Work task: Print out the entries below with no edits.
━━━ Given data ━━━
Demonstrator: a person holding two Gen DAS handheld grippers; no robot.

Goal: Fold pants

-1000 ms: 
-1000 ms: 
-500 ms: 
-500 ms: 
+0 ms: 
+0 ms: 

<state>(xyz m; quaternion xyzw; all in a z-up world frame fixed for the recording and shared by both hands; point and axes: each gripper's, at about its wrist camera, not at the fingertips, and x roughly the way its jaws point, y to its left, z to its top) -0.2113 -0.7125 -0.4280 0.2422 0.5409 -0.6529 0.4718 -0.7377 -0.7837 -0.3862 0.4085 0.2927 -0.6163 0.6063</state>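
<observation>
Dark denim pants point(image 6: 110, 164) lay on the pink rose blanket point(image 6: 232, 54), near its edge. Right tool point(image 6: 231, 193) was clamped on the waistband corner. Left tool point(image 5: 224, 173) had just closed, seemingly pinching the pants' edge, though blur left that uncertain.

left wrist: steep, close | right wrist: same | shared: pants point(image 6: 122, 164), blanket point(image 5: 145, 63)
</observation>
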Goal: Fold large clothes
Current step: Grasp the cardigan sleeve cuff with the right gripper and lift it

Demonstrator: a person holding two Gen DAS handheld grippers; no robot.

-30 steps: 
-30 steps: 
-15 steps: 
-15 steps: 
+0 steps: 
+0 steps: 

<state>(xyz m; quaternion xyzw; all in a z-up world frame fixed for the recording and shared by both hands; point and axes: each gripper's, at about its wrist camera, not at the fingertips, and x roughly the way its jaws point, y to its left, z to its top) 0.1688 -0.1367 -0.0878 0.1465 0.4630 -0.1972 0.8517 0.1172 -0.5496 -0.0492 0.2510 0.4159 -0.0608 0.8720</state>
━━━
Written answer:
Demonstrator: a person holding two Gen DAS handheld grippers; no robot.

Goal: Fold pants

-1000 ms: 
-1000 ms: 
-500 ms: 
-500 ms: 
+0 ms: 
+0 ms: 

<state>(xyz m; quaternion xyzw; all in a z-up world frame fixed for the recording and shared by both hands; point and axes: each gripper's, at about its wrist camera, not at the fingertips, and x roughly the way its jaws point, y to its left, z to its top) -0.2113 -0.7125 -0.4280 0.2422 0.5409 -0.6529 0.4718 -0.7377 -0.7837 -0.3862 0.4085 0.2927 -0.6163 0.6063</state>
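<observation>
Dark denim pants point(image 6: 110, 164) lay on the pink rose blanket point(image 6: 232, 54), near its edge. Right tool point(image 6: 231, 193) was clamped on the waistband corner. Left tool point(image 5: 224, 173) had just closed, seemingly pinching the pants' edge, though blur left that uncertain.

left wrist: steep, close | right wrist: same | shared: pants point(image 6: 122, 164), blanket point(image 5: 145, 63)
</observation>
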Goal: Fold large clothes
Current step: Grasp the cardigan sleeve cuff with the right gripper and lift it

Demonstrator: a person holding two Gen DAS handheld grippers; no robot.

-30 steps: 
-30 steps: 
-15 steps: 
-15 steps: 
+0 steps: 
+0 steps: 

<state>(xyz m; quaternion xyzw; all in a z-up world frame fixed for the recording and shared by both hands; point and axes: each gripper's, at about its wrist camera, not at the fingertips, and x roughly the way its jaws point, y to its left, z to its top) 0.1688 -0.1367 -0.0878 0.1465 0.4630 -0.1972 0.8517 0.1172 -0.5496 -0.0492 0.2510 0.4159 -0.0608 0.8720</state>

Nothing more is required for this answer.